I'm trying to write a regex query for a java log error as following

[Poolthread] com.xxxx.content.core-bundle com.xxxxx.content.model.impl.RegisterTypeInternal(3179)] The activate method has thrown an exception (com.xxxxx.content.model.exception.ModelException: ModelException: {Code}-LCC-REP-FCT-002, {Message}-Access denied)
com.xxxx.content.model.exception.ModelException: ModelException: {Code}-LCC-REP-FCT-002, {Message}-Access denied
	at com.xxxxx.content.repository.utils.ExceptionUtil.getException(ExceptionUtil.java:52)
	at com.xxxxx.content.repository.utils.ExceptionUtil.getException(ExceptionUtil.java:171)

i'm use this regex which gets an exception word before the character : (like as ModelException ) but the result is null . i tested this regex on the site regex101.com and it works fine.

([a-zA-Z0-9_]+)(?=:)

with a simple script field / runtime field who return the first group

def m = /([a-zA-Z0-9_]+)(?=:)/.matcher(doc['field.keyword'].value);
if ( m.find() ) {
   return m.group(0)
} else {
   return "no find"
}

I have no idea if am I missing something in the syntax .
Otherwise I am also looking for regex which allows to retrieve information on the java log error such as classname, url, file, exception, level,..

Thank you for your help

stu · September 14, 2021, 9:42pm

Hi @frost,
Can you post your mappings? You may have something like:

    "mappings" : {
      "properties" : {
        "field" : {
          "type" : "text",
          "fields" : {
            "keyword" : {
              "type" : "keyword",
              "ignore_above" : 256
            }
          }
        }
      }
    }

If so, the above entry would not be available as it's 561 characters. It's usually not a good idea to allow keyword fields above 256 characters to avoid bloating the index size.

However, you can use params['_source']['field'] to access the value from source.

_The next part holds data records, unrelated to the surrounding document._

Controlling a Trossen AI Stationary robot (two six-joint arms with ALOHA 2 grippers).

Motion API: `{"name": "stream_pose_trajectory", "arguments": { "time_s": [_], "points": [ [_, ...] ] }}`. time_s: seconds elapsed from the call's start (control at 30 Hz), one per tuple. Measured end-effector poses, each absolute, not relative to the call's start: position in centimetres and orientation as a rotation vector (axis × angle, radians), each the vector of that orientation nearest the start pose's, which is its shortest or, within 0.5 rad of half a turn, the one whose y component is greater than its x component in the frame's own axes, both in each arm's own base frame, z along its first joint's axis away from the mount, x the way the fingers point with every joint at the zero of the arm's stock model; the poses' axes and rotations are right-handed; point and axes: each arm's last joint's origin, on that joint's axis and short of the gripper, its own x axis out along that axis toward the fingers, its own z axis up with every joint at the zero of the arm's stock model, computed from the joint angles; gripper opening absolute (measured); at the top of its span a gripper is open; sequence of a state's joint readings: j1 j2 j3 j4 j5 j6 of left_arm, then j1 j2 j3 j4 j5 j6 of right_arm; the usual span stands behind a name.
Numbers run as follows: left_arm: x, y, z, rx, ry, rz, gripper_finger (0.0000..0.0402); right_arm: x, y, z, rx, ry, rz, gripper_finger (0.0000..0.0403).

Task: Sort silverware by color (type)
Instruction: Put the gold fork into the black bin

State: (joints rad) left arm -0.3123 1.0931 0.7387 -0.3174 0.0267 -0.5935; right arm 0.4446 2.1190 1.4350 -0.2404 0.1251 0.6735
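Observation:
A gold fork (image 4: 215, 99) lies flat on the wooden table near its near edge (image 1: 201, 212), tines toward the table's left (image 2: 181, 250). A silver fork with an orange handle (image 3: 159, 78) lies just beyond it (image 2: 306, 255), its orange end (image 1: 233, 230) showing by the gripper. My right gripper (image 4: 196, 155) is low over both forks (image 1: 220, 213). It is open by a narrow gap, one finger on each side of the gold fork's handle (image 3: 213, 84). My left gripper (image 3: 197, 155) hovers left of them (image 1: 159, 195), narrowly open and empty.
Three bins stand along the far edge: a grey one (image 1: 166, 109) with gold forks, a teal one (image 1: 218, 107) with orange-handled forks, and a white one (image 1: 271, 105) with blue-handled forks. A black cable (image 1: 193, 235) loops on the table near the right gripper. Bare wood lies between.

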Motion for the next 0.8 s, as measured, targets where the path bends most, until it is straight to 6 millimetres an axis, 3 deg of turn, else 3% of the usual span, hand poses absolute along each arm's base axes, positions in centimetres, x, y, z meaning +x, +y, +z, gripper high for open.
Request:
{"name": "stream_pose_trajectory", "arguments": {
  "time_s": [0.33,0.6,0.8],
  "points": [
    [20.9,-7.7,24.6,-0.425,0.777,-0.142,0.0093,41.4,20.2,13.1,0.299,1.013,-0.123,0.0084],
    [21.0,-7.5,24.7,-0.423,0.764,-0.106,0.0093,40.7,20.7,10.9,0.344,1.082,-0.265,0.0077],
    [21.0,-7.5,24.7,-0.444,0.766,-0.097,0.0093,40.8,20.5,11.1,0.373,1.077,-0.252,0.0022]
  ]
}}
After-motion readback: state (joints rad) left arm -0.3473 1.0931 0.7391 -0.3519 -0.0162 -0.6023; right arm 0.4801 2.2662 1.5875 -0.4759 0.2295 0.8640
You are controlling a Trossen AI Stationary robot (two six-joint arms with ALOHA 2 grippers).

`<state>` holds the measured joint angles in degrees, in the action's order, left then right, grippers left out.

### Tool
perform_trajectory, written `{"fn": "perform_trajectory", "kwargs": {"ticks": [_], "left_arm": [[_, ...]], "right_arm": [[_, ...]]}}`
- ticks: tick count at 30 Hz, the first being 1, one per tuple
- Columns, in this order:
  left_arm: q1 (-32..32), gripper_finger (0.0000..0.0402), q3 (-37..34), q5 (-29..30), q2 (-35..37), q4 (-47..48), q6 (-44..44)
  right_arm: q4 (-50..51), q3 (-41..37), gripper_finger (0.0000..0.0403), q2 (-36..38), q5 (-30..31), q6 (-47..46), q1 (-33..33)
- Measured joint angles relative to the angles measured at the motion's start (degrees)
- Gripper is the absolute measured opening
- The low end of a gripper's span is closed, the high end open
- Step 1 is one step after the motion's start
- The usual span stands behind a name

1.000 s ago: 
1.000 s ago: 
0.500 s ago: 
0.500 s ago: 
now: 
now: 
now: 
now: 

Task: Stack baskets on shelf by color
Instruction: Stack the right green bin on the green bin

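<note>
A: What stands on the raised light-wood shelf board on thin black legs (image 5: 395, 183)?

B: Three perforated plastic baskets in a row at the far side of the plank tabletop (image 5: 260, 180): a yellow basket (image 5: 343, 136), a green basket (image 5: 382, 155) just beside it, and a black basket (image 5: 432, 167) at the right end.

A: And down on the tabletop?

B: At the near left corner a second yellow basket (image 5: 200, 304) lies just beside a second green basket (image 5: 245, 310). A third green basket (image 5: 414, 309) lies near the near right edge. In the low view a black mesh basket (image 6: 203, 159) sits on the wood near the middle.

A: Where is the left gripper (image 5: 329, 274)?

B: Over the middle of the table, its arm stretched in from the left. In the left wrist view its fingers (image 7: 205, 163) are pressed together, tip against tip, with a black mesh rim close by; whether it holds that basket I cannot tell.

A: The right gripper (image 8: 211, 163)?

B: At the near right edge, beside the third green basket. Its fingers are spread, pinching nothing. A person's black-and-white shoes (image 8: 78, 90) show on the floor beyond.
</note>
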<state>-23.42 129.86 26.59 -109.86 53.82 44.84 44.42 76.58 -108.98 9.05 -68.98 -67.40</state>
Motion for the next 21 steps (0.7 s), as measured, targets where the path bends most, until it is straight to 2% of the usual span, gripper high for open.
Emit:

This works with both runtime fields and script fields.

def m = /([a-zA-Z0-9_]+)(?=:)/.matcher(params['_source']['field']);
if ( m.find() ) {
   return m.group(0) // emit(m.group(0)) for runtime fields
} else {
   return "no find"
}

warkolm · September 14, 2021, 10:30pm

Welcome to our community!

As an alternative approach, see if you can setup an ingest pipeline to handle the extraction of the values during the indexing process. It'll make querying a tonne easier.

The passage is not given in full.